• Goal of the exercise: Could you please retype the records exactly, minus their pictures?

------------------------

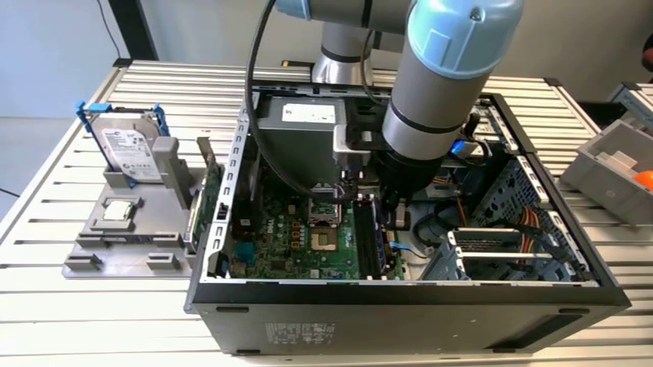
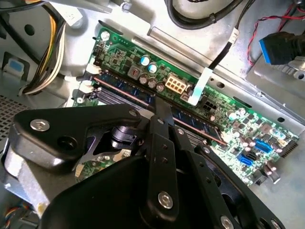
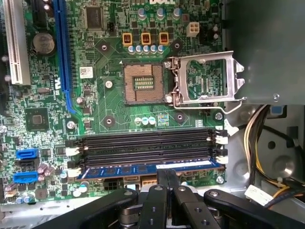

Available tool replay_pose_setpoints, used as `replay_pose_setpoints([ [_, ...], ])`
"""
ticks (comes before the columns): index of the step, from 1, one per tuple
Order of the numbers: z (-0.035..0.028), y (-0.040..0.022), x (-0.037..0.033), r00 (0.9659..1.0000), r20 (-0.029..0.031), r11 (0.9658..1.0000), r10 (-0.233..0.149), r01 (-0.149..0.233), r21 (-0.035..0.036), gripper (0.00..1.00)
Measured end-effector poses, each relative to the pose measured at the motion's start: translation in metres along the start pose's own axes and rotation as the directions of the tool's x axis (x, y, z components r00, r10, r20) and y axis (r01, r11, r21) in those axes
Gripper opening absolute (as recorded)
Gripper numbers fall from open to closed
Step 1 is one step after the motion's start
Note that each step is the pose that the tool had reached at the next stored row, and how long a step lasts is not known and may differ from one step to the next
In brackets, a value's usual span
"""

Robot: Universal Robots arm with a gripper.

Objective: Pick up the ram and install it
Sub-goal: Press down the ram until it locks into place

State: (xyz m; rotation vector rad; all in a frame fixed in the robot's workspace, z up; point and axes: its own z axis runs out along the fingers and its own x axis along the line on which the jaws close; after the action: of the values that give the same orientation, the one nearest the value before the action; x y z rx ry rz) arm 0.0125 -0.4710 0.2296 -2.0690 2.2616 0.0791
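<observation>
the arm reaches down into the open computer case (image 1: 408,294), with the gripper (image 3: 166,179) directly over the ram (image 3: 147,170), its two fingers drawn narrow together and their tips meeting the stick's upper edge near mid-length. the ram, a dark-blue stick with a pale label, sits in the memory slot nearest the board edge, parallel to the empty black slots (image 3: 147,145) beside it (white latches (image 3: 220,139) stand at the slot ends). in the exterior view, a hard drive (image 1: 131,151) with blue rails stands upright in a grey fixture (image 1: 112,252) on the table (image 1: 61,321), at the exterior view's left of the case.
</observation>
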Motion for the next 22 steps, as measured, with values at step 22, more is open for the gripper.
replay_pose_setpoints([
  [22,-0.0276,-0.0004,-0.0024,1.0,0.0004,1.0,0.0,0.0,-0.002,0.0],
])
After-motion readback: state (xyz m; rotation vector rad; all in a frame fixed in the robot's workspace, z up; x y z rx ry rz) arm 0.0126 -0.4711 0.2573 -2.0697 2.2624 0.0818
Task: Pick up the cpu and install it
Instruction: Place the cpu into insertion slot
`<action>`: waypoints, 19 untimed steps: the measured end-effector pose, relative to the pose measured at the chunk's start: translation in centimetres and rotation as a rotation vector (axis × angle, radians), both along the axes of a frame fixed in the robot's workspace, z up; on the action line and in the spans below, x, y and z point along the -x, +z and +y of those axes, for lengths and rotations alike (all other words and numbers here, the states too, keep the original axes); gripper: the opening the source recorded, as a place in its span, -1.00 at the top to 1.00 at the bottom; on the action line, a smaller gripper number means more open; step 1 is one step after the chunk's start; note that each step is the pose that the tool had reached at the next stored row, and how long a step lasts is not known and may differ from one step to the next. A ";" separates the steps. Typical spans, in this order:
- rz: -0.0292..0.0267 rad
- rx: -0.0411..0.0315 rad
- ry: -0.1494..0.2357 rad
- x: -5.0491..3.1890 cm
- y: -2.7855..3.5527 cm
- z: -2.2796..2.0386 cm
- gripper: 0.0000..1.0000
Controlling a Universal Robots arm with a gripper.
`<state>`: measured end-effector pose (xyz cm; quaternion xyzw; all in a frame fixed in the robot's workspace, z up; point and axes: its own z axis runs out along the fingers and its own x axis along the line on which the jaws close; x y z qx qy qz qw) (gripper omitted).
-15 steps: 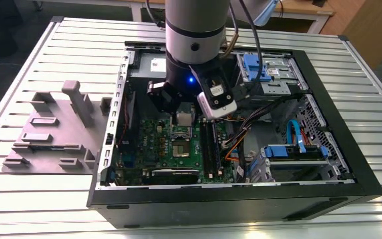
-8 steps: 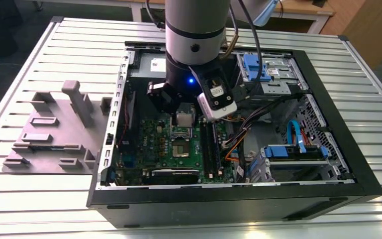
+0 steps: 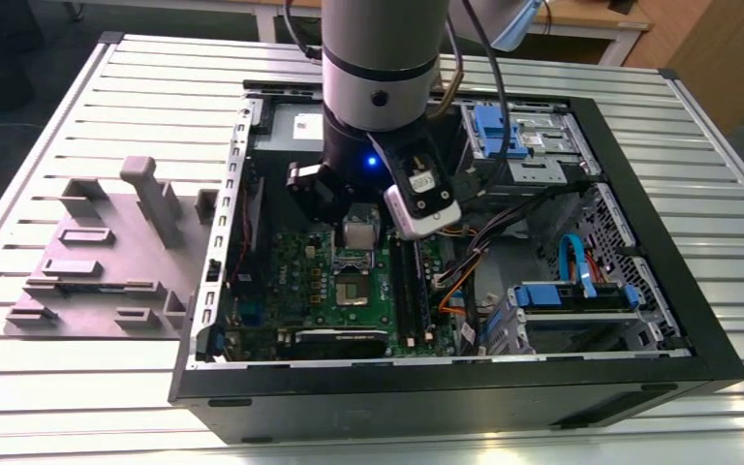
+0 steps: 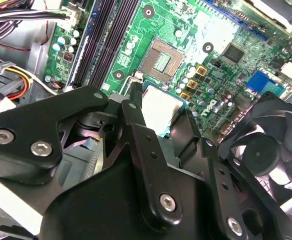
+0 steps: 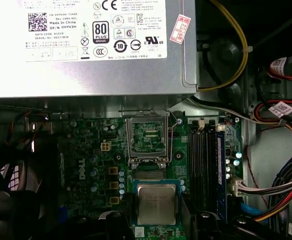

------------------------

• Task answer:
Available tool replay_pose_setpoints, used as `replay_pose_setpoints([ [_, ...], ])`
"""
ticks (comes before the columns): index of the step, from 1, one per tuple
Order of the numbers: z (-0.035..0.028), y (-0.040..0.022), x (-0.037..0.033), r00 (0.9659..1.0000), r20 (-0.029..0.031), r11 (0.9658..1.0000), r10 (-0.233..0.149), r01 (-0.149..0.233), r21 (-0.035..0.036), gripper (0.00..1.00)
Measured end-effector poses, each relative to the pose measured at the motion's start: translation in metres along the start pose's own axes and rotation as the directions of the tool's x axis (x, y, z components r00, r10, r20) and y axis (r01, r11, r21) in those axes
Gripper opening absolute (as recorded)
Gripper numbers fall from open to closed
Step 1 is one step after the motion's start
Note that each step is the pose that the tool had reached at the next stored row, and how long a step lasts is not known and may differ from one step to the next
In brackets, a value's usual span
"""

Robot: Universal Robots arm with a gripper.

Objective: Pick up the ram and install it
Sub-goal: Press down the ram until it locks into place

State: (xyz m; rotation vector rad; all in a frame fixed in the robot's workspace, z up; point and axes: its own z axis runs out along the fingers and its own x axis along the line on which the jaws close; after the action: of the values that give the same orientation, the one nearest the value before the action; x y z rx ry rz) arm 0.0125 -0.4710 0.2296 -2.0690 2.2616 0.0791
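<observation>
the arm reaches down into the open computer case (image 1: 408,294), with the gripper (image 3: 166,179) directly over the ram (image 3: 147,170), its two fingers drawn narrow together and their tips meeting the stick's upper edge near mid-length. the ram, a dark-blue stick with a pale label, sits in the memory slot nearest the board edge, parallel to the empty black slots (image 3: 147,145) beside it (white latches (image 3: 220,139) stand at the slot ends). in the exterior view, a hard drive (image 1: 131,151) with blue rails stands upright in a grey fixture (image 1: 112,252) on the table (image 1: 61,321), at the exterior view's left of the case.
</observation>
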Motion for the next 22 steps, as measured, with values at step 22, more is open for the gripper.
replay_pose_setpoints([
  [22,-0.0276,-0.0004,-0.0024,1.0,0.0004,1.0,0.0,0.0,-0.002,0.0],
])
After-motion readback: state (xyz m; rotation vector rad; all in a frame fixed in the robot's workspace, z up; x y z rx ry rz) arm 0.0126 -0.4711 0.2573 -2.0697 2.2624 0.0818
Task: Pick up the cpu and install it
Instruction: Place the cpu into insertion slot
`<action>`: waypoints, 19 untimed steps: the measured end-effector pose, relative to the pose measured at the chunk's start: translation in centimetres and rotation as a rotation vector (axis × angle, radians), both along the axes of a frame fixed in the robot's workspace, z up; on the action line and in the spans below, x, y and z point along the -x, +z and +y of those axes, for lengths and rotations alike (all other words and numbers here, the states too, keep the original axes); gripper: the opening the source recorded, as a place in its span, -1.00 at the top to 1.00 at the bottom; on the action line, a smaller gripper number means more open; step 1 is one step after the chunk's start; note that each step is the pose that the tool had reached at the next stored row, and how long a step lasts is not known and may differ from one step to the next. A ";" separates the steps. Typical spans, in this order:
- rz: -0.0292..0.0267 rad
- rx: -0.0411..0.0315 rad
- ry: -0.1494..0.2357 rad
- x: -5.0491..3.1890 cm
- y: -2.7855..3.5527 cm
- z: -2.2796..2.0386 cm
- gripper: 0.0000..1.0000
Controlling a Universal Robots arm with a gripper.
`<state>`: measured end-effector pose (xyz cm; quaternion xyzw; all in a frame fixed in the robot's workspace, z up; point and axes: its own z axis runs out along the fingers and its own x axis along the line on which the jaws close; x y z qx qy qz qw) (gripper omitted).
-15 steps: 
-8 steps: 
+0 steps: 
+0 steps: 
+0 steps: 

That covers the exercise completely.